(Exercise materials):
◆ ◆ ◆ ◆

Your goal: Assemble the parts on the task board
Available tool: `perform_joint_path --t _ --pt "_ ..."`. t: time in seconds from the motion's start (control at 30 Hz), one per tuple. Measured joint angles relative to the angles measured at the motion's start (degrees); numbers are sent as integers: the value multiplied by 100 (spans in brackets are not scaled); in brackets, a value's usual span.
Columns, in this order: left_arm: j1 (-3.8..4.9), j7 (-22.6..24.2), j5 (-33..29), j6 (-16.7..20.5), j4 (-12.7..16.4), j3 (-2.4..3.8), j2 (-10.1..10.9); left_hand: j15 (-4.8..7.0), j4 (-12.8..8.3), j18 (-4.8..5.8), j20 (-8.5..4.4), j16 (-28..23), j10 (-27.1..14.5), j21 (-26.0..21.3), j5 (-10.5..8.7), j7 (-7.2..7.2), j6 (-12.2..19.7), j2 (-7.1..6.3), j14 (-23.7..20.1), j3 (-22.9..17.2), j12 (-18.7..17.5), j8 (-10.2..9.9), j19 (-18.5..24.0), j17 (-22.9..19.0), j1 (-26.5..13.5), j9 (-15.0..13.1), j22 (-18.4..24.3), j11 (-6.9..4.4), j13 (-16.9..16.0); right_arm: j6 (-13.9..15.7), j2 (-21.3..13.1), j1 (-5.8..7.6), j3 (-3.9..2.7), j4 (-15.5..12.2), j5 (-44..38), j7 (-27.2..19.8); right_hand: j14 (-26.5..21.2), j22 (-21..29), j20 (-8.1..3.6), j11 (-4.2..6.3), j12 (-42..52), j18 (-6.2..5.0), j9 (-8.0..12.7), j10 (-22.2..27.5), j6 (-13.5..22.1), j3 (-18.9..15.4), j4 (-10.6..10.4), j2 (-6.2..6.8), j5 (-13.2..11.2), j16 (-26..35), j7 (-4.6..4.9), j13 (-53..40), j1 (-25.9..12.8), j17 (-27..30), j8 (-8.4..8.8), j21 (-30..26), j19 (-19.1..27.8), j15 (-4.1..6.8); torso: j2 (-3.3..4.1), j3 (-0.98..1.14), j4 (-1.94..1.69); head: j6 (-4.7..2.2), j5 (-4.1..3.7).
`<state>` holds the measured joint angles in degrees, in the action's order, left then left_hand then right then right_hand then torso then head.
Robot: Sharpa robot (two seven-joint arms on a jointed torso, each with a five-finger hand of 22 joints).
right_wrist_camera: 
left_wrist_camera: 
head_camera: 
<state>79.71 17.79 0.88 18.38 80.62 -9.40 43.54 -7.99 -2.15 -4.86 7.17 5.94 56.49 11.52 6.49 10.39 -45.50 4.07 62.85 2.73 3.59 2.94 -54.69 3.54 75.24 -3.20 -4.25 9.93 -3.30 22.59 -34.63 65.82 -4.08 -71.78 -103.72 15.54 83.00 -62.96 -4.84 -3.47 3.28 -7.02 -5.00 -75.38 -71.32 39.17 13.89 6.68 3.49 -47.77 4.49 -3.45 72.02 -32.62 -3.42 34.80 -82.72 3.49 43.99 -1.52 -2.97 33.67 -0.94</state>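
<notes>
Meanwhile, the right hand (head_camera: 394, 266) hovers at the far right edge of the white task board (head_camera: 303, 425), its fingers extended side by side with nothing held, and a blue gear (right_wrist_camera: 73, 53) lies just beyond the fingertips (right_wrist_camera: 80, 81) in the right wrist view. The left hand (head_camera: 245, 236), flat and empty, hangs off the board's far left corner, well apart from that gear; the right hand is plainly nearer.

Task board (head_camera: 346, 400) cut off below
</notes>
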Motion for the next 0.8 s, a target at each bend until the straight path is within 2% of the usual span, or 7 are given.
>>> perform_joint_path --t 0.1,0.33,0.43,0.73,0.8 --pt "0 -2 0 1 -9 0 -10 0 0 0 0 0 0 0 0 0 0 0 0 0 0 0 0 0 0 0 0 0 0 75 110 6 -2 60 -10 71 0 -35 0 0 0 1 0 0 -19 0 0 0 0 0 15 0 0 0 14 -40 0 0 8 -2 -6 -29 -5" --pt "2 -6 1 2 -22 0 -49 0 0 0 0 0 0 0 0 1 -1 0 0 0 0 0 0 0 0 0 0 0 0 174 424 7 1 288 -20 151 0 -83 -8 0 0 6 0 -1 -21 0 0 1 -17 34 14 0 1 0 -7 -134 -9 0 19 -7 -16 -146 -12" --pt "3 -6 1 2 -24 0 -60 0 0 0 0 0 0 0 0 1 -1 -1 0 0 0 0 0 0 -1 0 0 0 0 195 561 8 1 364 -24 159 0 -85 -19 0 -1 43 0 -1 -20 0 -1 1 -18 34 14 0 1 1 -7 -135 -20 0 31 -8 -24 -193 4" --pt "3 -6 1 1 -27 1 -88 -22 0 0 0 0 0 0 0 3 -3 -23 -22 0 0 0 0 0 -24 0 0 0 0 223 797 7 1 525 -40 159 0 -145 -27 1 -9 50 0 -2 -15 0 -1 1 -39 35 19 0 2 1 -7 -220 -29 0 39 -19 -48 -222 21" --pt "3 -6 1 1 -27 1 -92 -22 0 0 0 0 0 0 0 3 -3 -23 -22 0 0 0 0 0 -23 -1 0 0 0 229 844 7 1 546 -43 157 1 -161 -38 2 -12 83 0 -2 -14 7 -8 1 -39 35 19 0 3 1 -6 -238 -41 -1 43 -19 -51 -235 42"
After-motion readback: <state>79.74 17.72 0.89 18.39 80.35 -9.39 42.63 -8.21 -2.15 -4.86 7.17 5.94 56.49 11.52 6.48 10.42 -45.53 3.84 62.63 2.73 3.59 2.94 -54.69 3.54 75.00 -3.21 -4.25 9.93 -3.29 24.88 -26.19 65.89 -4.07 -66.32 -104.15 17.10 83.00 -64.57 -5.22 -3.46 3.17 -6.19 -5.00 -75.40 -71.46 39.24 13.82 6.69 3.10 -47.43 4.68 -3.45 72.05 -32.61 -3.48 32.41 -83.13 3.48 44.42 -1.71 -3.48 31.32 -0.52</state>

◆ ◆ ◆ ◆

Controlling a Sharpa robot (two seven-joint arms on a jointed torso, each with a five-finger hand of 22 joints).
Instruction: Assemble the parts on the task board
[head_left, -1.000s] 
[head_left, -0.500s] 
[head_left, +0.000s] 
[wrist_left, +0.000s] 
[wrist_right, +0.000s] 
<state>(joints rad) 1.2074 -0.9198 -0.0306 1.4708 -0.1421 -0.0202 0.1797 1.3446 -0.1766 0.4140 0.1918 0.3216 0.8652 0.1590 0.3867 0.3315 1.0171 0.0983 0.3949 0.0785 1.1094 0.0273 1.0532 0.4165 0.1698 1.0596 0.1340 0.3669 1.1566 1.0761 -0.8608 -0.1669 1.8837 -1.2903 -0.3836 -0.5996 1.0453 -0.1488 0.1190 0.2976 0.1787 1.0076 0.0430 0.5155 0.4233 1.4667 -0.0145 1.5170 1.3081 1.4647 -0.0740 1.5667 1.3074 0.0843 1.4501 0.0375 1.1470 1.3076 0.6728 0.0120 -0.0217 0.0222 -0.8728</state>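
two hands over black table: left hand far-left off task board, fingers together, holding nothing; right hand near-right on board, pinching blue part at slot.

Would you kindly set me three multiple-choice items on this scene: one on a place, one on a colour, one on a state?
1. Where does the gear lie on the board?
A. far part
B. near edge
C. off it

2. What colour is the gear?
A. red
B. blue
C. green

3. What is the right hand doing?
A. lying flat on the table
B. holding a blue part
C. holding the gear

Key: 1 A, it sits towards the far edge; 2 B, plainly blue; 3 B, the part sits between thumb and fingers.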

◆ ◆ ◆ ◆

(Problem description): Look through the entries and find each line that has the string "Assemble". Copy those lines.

(Answer for this exercise):
Your goal: Assemble the parts on the task board
Instruction: Assemble the parts on the task board

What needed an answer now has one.